ID/BG 2.1

Revision as of 01:16, 28 June 2018 by Vanibot (talk | contribs) (Vanibot #0019: LinkReviser - Revised links and redirected them to the de facto address when redirect exists)
(diff) ← Older revision | Latest revision (diff) | Newer revision → (diff)
Śrī Śrīmad A.C. Bhaktivedanta Swami Prabhupāda


ŚLOKA 1

सञ्जय उवाच
तं तथा कृपयाविष्टमश्रुपूर्णाकुलेक्षणम् ।
विषीदन्तमिदं वाक्यमुवाच मधुसूदनः ॥१॥
sañjaya uvāca
taḿ tathā kṛpayāviṣṭam
aśru-pūrṇākulekṣaṇam
viṣīdantam idaḿ vākyam
uvāca madhusūdanaḥ

Sinonim

sañjayaḥ uvāca—Sañjaya berkata; tam—kepada Arjuna; tathā—demikian; kṛpayā—oleh kasih sayang; āviṣṭam—tergugah; aśru-pūrṇa-ākula—penuh dengan air mata; īkṣaṇam—mata; viṣīdantam—menyesal; idam—ini; vākyam—kata-kata; uvāca—bersabda; Madhusūdanaḥ—pembunuh Madhu.

Terjemahan

Sañjaya berkata: Setelah melihat Arjuna tergugah rasa kasih sayang dan murung, matanya penuh air mata, Madhusūdana, Kṛṣṇa, bersabda sebagai berikut.

Penjelasan

Kasih sayang material, penyesalan dan air mata semuanya adalah tanda-tanda kebodohan terhadap diri yang sejati.

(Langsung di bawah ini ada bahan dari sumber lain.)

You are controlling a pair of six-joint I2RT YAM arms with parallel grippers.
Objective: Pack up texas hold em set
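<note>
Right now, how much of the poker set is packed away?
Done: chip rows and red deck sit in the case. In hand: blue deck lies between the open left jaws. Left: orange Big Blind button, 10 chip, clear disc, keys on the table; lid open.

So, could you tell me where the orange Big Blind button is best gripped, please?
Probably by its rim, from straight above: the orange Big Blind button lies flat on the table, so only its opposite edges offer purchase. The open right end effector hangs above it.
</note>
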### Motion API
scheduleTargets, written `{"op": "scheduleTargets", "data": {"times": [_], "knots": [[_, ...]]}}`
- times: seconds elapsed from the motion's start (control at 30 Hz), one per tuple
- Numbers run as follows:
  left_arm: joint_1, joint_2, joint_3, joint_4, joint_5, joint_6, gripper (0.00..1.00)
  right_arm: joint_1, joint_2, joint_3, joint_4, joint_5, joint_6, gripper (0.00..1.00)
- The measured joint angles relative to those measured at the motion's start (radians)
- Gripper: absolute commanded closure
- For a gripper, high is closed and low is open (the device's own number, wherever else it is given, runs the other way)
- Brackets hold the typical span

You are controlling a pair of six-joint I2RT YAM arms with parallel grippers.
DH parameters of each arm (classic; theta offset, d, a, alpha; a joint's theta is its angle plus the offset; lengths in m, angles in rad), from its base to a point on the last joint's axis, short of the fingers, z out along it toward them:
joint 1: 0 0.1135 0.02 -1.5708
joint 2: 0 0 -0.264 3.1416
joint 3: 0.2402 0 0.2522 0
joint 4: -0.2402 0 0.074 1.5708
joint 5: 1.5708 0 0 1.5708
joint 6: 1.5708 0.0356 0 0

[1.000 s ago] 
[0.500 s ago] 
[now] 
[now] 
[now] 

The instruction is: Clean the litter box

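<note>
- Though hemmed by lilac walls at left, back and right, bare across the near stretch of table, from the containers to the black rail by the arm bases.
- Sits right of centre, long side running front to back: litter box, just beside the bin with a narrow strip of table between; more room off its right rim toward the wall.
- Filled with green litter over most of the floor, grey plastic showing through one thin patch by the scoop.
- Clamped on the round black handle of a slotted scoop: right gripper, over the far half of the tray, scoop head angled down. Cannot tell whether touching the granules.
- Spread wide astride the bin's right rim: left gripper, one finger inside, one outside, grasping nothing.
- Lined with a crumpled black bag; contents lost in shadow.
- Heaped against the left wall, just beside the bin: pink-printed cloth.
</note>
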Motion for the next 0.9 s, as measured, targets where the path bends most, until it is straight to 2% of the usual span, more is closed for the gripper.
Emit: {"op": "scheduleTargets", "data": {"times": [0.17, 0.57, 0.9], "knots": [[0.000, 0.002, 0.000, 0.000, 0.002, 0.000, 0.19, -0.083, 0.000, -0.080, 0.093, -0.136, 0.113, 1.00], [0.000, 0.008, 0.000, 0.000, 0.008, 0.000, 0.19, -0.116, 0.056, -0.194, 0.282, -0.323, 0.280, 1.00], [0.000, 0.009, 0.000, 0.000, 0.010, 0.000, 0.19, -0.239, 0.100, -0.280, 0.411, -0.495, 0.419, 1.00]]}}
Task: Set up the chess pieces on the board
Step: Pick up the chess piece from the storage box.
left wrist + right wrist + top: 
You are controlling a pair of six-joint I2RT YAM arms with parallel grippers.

Kasih sayang terhadap sang roh yang kekal adalah keinsafan diri. Kata "Madhusūdana" bermakna dalam ayat ini. Dahulu kala Śrī Kṛṣṇa membunuh raksasa bernama Madhu. Sekarang Arjuna ingin supaya Kṛṣṇa membunuh sifat keraksasaan yang telah menguasai DiriNya yang berupa kesalahpahaman dalam pelaksanaan kewajibannya. Tiada seorang pun mengetahui di mana kasih sayang harus digunakan. Kasih sayang terhadap pakaian yang disandang orang yang sedang tenggelam tidaklah masuk akal. Orang yang telah jatuh ke dalam lautan kebodohan tidak dapat diselamatkan hanya dengan menyelamatkan pakaian lahiriahnya—yaitu badan jasmani yang kasar. Orang yang tidak mengetahui hal ini dan menyesal karena pakaian lahiriah disebut sudra, atau orang yang menyesal bila penyesalan tidak diperlukan. Arjuna adalah seorang kṣatriya, dan tingkah laku seperti ini tidak pantas bagi Arjuna. Akan tetapi, Śrī Kṛṣṇa dapat menghilangkan penyesalan orang yang bodoh, dan karena inilah Bhagavad-gita disabdakan oleh Beliau. Bab ini memberikan pelajaran kepada kita tentang keinsafan diri dengan mempelajari badan jasmani dan sang roh secara analisis, sebagaimana dijelaskan oleh penguasa yang paling tinggi, Śrī Kṛṣṇa. Keinsafan tersebut dimungkinkan apabila seseorang bekerja tanpa ikatan terhadap hasil atau pahala dan mantap dalam paham yang tetap tentang sang diri yang sejati.